2. Il résulte de ces dispositions que la condition d'urgence à laquelle est subordonné le prononcé d'une mesure de suspension doit être regardée comme remplie lorsque la décision contestée préjudicie de manière suffisamment grave et immédiate à un intérêt public, à la situation du requérant ou aux intérêts qu'il entend défendre. Il appartient au juge des référés, saisi d'une demande tendant à la suspension d'une telle décision, d'apprécier concrètement, compte-tenu des justifications fournies par le requérant, si les effets de celle-ci sur la situation de ce dernier ou le cas échéant, des personnes concernées, sont de nature à caractériser une urgence justifiant que, sans attendre le jugement de la requête au fond, l'exécution de la décision soit suspendue.

3. M. B, ressortissant marocain, né le 1er février 1990, demande au juge des référés la suspension de l'exécution d'une décision verbale du 17 octobre 2023 par laquelle le préfet de police a refusé de lui délivrer une attestation de prolongation d'instruction l'autorisant à exercer une activité professionnelle, dans le cadre de sa demande de carte de séjour en qualité de parent d'enfant français. Il fait valoir que, le 17 octobre 2023, il s'est rendu en préfecture accompagné de son avocat pour la prise de ses empreintes digitales et qu'il n'a pas été mis en possession d'une attestation de prolongation d'instruction, alors que son dossier était complet, et que l'absence d'un tel document le place dans une situation de précarité administrative, l'empêchant de travailler et de prendre en charge financièrement son enfant.

4. Toutefois, à supposer établie l'existence de la décision verbale du 17 octobre 2023 contestée, si M. B soutient avoir déposé un dossier complet de demande de carte de séjour en préfecture, conformément aux termes de sa convocation du 29 septembre 2023 qui l'invite à se présenter avec les " documents figurant sur la liste des pièces à fournir ", il n'établit pas que ce dossier était complet. Par ailleurs, la confirmation du dépôt d'une pré-demande, en date du 28 septembre 2023, dont il se prévaut, ne peut être regardée comme justifiant du caractère complet de son dossier. En outre, si le requérant soutient que la décision contestée le place dans une situation de précarité administrative et l'empêche de travailler et donc de subvenir aux besoins de son enfant, né le 23 mars 2022, il n'établit avoir présenté une demande de titre de séjour que le 28 septembre 2023 et ne fait état d'aucun motif justifiant qu'il ait attendu 18 mois après la naissance de l'enfant pour entamer des démarches en vue de la régularisation de sa situation. Par ailleurs, il ne produit aucun document établissant qu'il pourrait être privé, à brève échéance, de ressources, dont il a d'ailleurs bénéficié jusqu'à présent, sans disposer de titre de séjour, pour l'entretien de son enfant, en attestent les documents qu'il produit en ce sens. Ainsi, la condition d'urgence, au sens de l'article L. 521-1 du code de justice administrative, ne peut être regardée comme remplie.

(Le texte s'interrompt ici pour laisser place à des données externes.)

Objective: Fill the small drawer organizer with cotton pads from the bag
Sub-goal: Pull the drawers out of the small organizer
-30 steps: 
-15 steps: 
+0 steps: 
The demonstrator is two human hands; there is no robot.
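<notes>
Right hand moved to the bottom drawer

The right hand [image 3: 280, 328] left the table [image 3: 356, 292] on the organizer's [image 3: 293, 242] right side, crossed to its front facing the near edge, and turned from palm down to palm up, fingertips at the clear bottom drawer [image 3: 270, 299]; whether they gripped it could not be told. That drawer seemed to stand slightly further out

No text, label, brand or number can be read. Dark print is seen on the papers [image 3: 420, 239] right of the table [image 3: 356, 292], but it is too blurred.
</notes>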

5. Il résulte de ce qui précède que la requête de M. B doit être rejetée en toutes ses conclusions, sans qu'il y ait lieu de l'admettre au bénéfice de l'aide juridictionnelle provisoire, en application de l'article L. 522-3 du code de l'entrée et du séjour des étrangers et du droit d'asile cité ci-dessus.

O R D O N N E :

Article 1er : La requête de M. B est rejetée.

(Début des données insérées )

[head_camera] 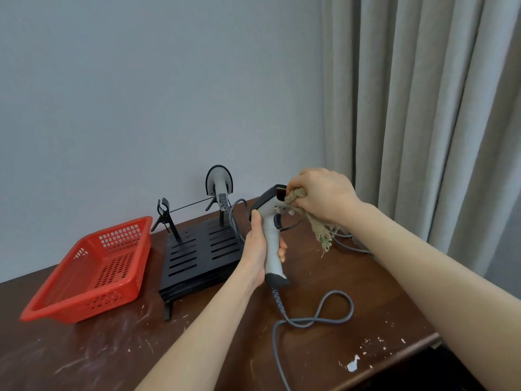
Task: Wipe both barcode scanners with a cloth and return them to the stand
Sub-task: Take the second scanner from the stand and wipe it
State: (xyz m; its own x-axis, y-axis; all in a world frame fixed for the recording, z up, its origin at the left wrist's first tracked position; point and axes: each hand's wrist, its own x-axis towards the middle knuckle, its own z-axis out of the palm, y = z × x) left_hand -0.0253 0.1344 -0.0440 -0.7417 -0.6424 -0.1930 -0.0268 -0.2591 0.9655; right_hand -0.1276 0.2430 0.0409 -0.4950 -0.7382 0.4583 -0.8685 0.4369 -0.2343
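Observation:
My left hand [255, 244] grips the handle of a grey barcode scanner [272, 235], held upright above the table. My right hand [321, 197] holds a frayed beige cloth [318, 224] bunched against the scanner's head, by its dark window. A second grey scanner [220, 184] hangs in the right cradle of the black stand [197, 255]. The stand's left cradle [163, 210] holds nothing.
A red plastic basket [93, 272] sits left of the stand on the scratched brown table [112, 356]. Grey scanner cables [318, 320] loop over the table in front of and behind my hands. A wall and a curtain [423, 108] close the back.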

Article 2 : La présente ordonnance sera notifiée à M. A B, à Me Goeau-Brissonnière et au ministre de l'Intérieur et des Outre-mer.

Copie en sera adressée au préfet de police.

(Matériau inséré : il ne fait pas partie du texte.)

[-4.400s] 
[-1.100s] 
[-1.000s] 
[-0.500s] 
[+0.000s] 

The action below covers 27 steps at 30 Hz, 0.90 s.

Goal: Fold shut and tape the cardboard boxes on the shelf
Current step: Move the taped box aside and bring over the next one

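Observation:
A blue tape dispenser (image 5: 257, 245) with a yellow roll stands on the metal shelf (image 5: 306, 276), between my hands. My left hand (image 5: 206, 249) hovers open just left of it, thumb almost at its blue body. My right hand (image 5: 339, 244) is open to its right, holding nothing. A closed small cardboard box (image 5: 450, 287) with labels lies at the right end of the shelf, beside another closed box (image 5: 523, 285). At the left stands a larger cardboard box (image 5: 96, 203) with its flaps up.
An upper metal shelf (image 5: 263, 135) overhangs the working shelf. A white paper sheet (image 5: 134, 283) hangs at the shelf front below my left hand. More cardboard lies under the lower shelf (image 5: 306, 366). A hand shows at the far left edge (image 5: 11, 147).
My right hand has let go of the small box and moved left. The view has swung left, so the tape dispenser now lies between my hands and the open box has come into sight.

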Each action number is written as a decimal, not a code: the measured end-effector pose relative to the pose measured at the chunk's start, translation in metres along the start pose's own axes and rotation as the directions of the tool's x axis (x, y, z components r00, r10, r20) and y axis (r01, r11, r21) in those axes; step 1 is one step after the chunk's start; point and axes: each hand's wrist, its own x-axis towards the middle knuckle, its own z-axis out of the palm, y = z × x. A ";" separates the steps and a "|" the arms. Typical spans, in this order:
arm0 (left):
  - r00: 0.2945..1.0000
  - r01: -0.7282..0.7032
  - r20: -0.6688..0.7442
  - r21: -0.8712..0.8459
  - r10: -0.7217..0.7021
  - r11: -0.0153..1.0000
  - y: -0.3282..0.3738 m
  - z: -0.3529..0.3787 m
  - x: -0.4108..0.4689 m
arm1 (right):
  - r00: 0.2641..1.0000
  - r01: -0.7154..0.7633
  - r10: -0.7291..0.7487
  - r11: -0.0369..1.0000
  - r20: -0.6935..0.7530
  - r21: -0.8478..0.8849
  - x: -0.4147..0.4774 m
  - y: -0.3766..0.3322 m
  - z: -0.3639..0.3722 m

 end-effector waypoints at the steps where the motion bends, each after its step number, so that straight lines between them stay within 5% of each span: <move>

Fait à Paris, le 30 octobre 2023.

La juge des référés,

S. VIDAL

La République mande et ordonne au ministre de l'intérieur et des outre-mer en ce qui le concerne ou à tous commissaires de justice à ce requis en ce qui concerne les voies de droit commun contre les parties privées, de pourvoir à l'exécution de la présente décision.